Don`t let the faceless bureaucrats get away with covering corruption under the cloak of darkness and secrecy! Call them out for it. In prison litigation cases, the Deputy Attorney Generals automatically defend corrupt guards without even examining the facts. In my case, there was Deputy Attorney General Robert DeLong who lied to the court and did everything he could to protect the corrupt ex-guards I`m suing and he never even reviewed the evidence. He got fired because he wasn’t doing enough to beat me. His boss, Senior Deputy Attorney Douglas Rand, took over and continues blindly defending the corrupt ex-guards, using abusive and deceptive litigation tactics to prevent the truth from coming to light, even openly admitting in court the other week that he had never even reviewed the evidence he has fought so hard to keep from turning over to me for years. After I win this lawsuit, I will make sure they are held accountable by the Nevada Bar for their unethical actions.

It may take countless hours of toil, it may take countless years, but as long as you don’t stop fighting for what’s right, you will achieve your goals. We need to hold our law enforcement and judicial officers to higher standards. They would hold us to a higher standard, but using our voices, our pens, and our minds, we can hold them to that higher standard. Stand united in solidarity to fight for justice and equality for all. Force the laws to change so the people in power are held accountable, and the rest of us most vulnerable citizens aren’t silenced and kept in prison forever.

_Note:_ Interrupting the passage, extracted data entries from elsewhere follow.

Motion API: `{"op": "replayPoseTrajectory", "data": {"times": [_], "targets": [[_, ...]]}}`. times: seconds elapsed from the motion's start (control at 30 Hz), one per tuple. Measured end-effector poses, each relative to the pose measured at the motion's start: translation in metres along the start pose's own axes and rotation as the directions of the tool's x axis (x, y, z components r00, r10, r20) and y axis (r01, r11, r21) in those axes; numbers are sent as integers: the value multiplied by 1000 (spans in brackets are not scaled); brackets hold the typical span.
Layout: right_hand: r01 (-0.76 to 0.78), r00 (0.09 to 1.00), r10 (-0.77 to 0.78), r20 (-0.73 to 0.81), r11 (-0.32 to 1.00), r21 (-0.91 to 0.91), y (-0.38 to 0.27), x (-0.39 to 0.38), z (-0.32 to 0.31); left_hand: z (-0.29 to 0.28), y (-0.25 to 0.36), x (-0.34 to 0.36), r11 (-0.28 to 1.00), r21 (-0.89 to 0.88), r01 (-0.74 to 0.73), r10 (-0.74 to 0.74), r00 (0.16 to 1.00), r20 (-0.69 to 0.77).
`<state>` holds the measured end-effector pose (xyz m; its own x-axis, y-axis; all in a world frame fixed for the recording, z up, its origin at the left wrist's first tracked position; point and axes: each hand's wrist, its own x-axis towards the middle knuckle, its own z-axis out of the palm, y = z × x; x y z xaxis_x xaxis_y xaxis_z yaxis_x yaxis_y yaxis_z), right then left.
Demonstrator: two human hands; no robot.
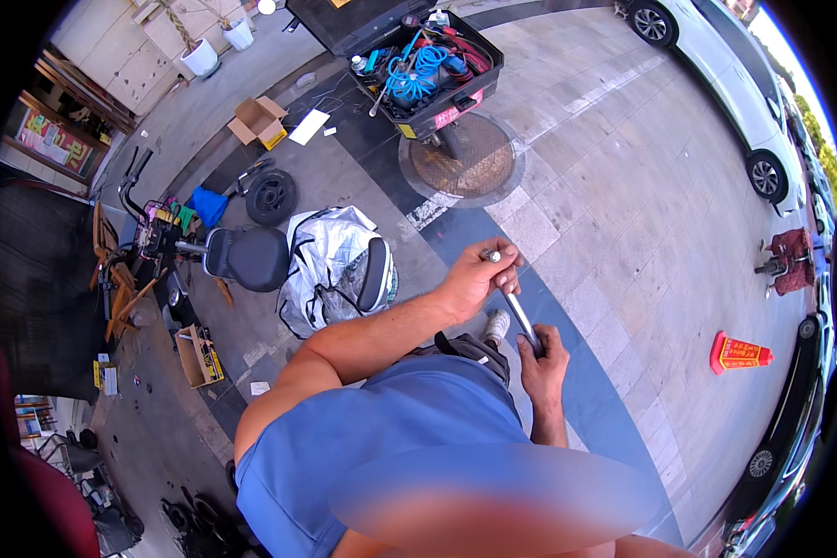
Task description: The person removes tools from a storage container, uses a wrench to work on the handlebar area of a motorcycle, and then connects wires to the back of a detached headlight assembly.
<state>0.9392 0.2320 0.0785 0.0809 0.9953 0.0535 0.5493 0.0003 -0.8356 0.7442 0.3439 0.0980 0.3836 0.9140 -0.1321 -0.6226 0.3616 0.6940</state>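
Note:
My left hand is closed round the upper end of a silver socket wrench, in front of my body. A short round metal piece, seemingly a socket, shows between the thumb and fingers. Lower down, my right hand grips the other end of the handle. The wrench slants between both hands, above the paving and clear of other things. My fingers hide part of each end.
An open toolbox with a coiled blue hose stands ahead. To the left are an electric scooter with a silver cover, a loose wheel and cardboard boxes. A cone and parked cars are right.

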Motion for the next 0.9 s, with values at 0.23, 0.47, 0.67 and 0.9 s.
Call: {"op": "replayPoseTrajectory", "data": {"times": [0.23,0.47,0.67,0.9], "targets": [[301,934,-308,180,951,64,10,171,-28,5,11,109,957,-184,-225,177,954,-242],[462,650,-555,519,831,310,-35,328,8,-54,70,158,915,-149,-374,250,818,-517],[518,572,-568,592,810,276,-66,478,112,-188,137,176,910,307,-279,405,432,-806],[485,619,-508,599,847,218,-138,663,309,-392,244,270,883,469,-2,452,271,-850]]}}
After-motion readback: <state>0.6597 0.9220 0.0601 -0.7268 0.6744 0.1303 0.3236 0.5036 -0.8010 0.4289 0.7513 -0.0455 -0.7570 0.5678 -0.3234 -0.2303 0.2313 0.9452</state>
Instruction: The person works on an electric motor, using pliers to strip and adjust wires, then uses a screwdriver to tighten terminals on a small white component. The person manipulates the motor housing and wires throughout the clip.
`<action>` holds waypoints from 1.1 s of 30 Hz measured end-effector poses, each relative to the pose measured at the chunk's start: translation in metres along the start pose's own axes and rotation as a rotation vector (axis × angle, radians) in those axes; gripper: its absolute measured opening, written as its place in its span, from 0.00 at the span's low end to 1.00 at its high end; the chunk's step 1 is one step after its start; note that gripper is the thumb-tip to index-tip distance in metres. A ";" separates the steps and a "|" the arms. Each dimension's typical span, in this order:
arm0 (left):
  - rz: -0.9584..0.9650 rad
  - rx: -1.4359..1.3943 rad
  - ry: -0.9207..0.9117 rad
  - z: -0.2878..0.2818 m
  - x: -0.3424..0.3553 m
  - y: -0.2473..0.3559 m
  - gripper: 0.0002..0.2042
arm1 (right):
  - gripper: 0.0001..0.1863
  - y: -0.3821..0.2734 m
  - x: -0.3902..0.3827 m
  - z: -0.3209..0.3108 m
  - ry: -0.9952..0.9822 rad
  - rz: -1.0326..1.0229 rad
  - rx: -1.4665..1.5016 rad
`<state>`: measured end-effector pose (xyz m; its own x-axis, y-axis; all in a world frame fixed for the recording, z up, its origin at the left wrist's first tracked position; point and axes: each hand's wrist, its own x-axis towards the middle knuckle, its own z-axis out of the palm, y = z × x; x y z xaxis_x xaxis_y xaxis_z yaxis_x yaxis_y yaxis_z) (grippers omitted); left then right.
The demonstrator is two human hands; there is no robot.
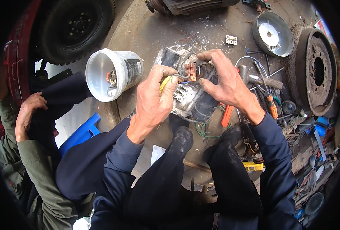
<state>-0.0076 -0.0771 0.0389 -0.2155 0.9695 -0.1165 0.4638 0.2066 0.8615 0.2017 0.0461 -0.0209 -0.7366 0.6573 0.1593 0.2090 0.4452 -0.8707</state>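
Observation:
An opened electrical unit (pixel 183 102) with a dirty silver metal housing sits before me, showing several terminal posts and a black cylinder (pixel 206 107) along its side. My left hand (pixel 153 97) pinches a grey wire (pixel 182 76) between thumb and forefinger; a yellow sleeve (pixel 164 82) shows at the fingertips. Around the far right part of the unit curls my right hand (pixel 230 83), its thumb and forefinger on either side of a red-brown component (pixel 192 71). The other fingers of that hand are partly hidden.
At left stands a clear plastic bucket (pixel 129 73) with small parts inside. A hammer (pixel 267 81), an orange-handled screwdriver (pixel 272 107), a metal bowl (pixel 289 40) and a rusty wheel rim (pixel 310 73) lie to the right. Beside me on the left, another person's hand (pixel 32 109) rests near their knee.

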 end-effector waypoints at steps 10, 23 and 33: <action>-0.156 -0.172 0.003 -0.002 -0.001 0.008 0.05 | 0.30 0.001 0.001 -0.001 -0.017 0.034 -0.005; 0.013 0.071 0.060 0.010 -0.028 0.033 0.14 | 0.32 -0.007 0.003 -0.003 -0.055 0.005 -0.062; 0.181 0.249 0.150 0.038 -0.053 0.036 0.25 | 0.30 -0.009 0.002 -0.002 -0.050 -0.002 -0.066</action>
<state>0.0535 -0.1163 0.0577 -0.2260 0.9670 0.1177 0.6981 0.0765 0.7119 0.1997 0.0453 -0.0120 -0.7677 0.6261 0.1365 0.2482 0.4869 -0.8375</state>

I know this post is a bit convoluted and scattered, but I have a lot on my mind right now, and it’s hard to compress it into a cogent whole. I really hope the kids from The Freedom Writers Diary—who are adults now—are speaking up in Long Beach to keep the protests there peaceful, are still using their voices for positive change in their community and the world. And I really hope anyone reading this is doing the same thing in their own communities. Each voice makes a difference. I proclaim my solidarity with all the peaceful protesters out there. Black lives matter. Equal justice for all. Until next time, stay strong, keep your voices raised, and peacefully fight for what is right. By the way, I`m not a proud white man: I`m just a person trying to lead a good life in this crazy existence, the same as all the rest of you.